Very large but mercifully deep: this appears to be the view of scientists analysing the deadly earthquake in Afghanistan.

Initially measured by the US Geological Survey as magnitude 7.7, the quake is now listed by the USGS, external as magnitude 7.5.

Even this revised assessment makes Monday's event a terribly powerful tremor. Around the world, only about 20 quakes each year, on average, measure greater than magnitude 7.0.

But the origin of the shaking was more than 200km (125 miles) below the surface - much deeper than the magnitude 7.8 quake that brought widespread destruction to eastern Nepal in April. That event was only 8km deep and was followed by many aftershocks, including one in early May of magnitude 7.3.
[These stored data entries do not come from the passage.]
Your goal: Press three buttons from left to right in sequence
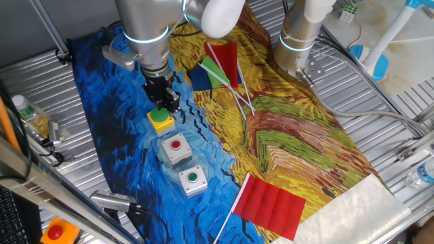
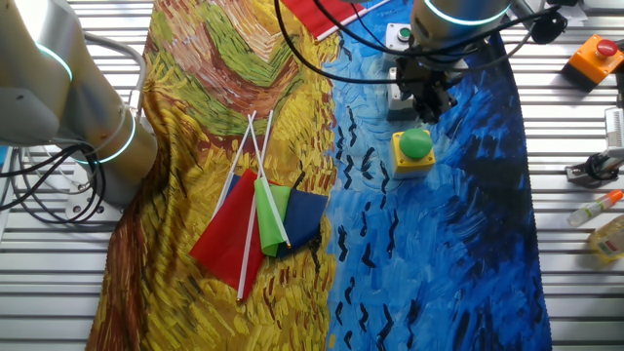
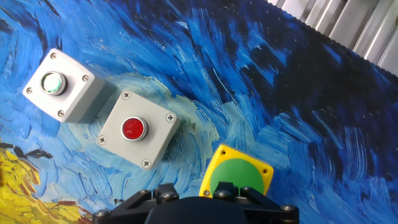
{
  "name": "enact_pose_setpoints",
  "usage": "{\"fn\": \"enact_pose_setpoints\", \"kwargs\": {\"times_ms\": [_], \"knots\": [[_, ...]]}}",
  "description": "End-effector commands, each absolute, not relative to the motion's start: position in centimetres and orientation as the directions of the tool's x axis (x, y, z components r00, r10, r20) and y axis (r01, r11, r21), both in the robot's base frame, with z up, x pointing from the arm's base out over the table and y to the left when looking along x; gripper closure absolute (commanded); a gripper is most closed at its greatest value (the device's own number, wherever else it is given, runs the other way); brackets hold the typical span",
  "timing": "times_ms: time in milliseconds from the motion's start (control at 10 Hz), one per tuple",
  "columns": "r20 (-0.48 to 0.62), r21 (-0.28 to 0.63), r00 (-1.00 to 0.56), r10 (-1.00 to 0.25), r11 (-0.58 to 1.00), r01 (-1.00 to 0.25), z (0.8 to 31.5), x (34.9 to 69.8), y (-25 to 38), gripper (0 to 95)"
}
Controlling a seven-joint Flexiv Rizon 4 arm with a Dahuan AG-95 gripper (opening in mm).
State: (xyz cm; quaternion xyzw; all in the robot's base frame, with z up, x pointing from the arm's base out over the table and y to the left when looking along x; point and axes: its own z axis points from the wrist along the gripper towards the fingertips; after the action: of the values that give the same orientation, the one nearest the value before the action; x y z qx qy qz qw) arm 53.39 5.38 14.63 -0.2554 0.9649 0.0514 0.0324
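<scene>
- Over the blue side of the painted cloth (image 1: 122,108) on the bench (image 1: 380,135), in one fixed view, you have the hand (image 1: 163,103) directly above the yellow button box (image 1: 161,120), the fingertips at or just above its green dome. From that box the grey box with the red cap (image 1: 176,149) lies at about 5 o'clock, and the grey box with the green cap (image 1: 192,180) sits further along the same line. An orange box (image 1: 55,230) rests well apart at the lower left corner; leave it alone.
- From the other fixed view, the hand (image 2: 425,100) hangs at 12 o'clock of the yellow box (image 2: 414,151), and here a sliver of cloth seems to separate the two, so I cannot tell you whether the dome is being touched. A bundle of small flags (image 2: 263,219) lies well off at about 8 o'clock.
- Looking along the fingers, the green dome (image 3: 236,177) sits at the bottom edge, partly hidden by the hand body, with the red-capped box (image 3: 138,129) at 10 o'clock and the green-capped one (image 3: 59,85) beyond it.
- No view shows the fingertips apart or together, so I cannot tell how the hand is set; it holds nothing that I can see.
- My reading: you are on the first button. The move calls for a straight push down onto the dome, then a lift clear before you shift to the red cap.
</scene>
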Motion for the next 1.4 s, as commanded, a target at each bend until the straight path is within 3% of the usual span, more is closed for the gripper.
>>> {"fn": "enact_pose_setpoints", "kwargs": {"times_ms": [100,1400], "knots": [[-0.117,0.093,-0.861,-0.495,0.858,-0.506,14.62,53.41,5.41,57.0],[-0.119,0.090,-0.857,-0.501,0.855,-0.512,14.62,53.41,5.41,57.0]]}}
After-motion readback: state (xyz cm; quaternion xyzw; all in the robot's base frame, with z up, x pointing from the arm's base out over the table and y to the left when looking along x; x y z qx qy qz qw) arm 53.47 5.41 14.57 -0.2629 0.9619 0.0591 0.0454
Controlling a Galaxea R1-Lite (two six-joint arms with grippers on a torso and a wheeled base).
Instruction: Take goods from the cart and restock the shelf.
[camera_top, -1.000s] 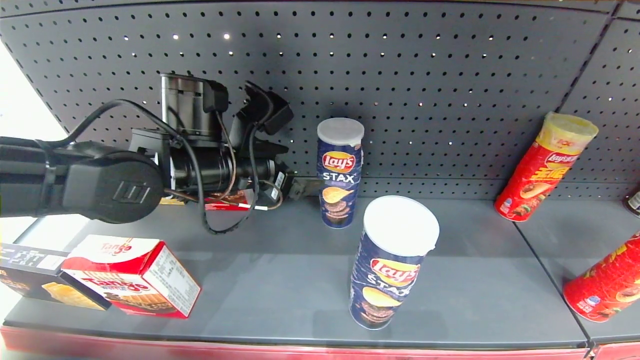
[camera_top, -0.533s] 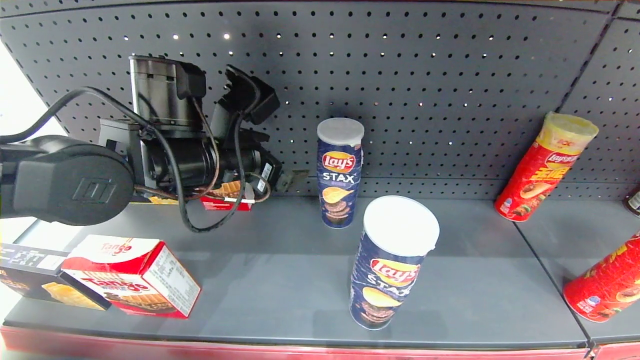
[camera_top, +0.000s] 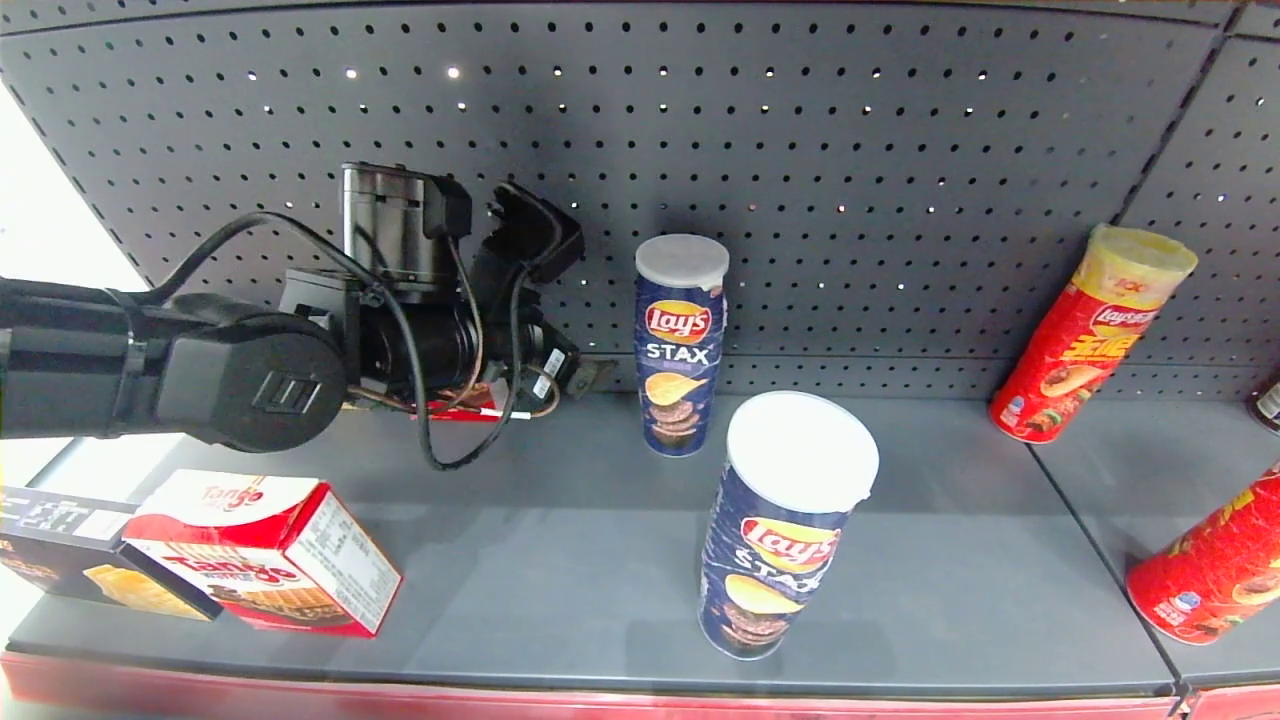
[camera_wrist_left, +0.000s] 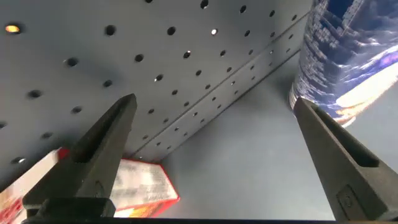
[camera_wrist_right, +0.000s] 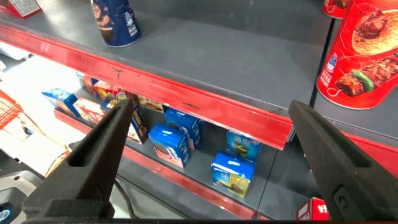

Similarly, the devastating tremor that killed tens of thousands in Kashmir almost exactly 10 years ago was magnitude 7.6 - and just 26km deep.

The much greater depth of Monday's quake appears to have lessened the ground shaking that it produced, although its effects were felt over a wide area.

"The rupture dimensions will be very similar, but it's very far away from the Earth's surface, so there is strong shaking but it is much less severe than for a shallow earthquake," said Prof Martin Mai, an earthquake physicist from the King Abdullah University of Science and Technology in Saudi Arabia.

Monday's tremor shares an overall cause with the Nepal earthquakes in April and May: the slow collision caused by India pushing north into the Eurasian continent. But they are not directly related.

"Those Nepal earthquakes are not directly linked to this; they did not set in train a chain of events that caused this earthquake," said geoscientist Prof David Rothery, from the Open University. "It's not part of an earthquake swarm."

The Hindu Kush mountains sit on the corner of the Indian plate, rather than being at the front line of the continental collision, where the Himalayas are thrust upwards as India disappears beneath Eurasia at a rate of 40-50mm (2in) per year.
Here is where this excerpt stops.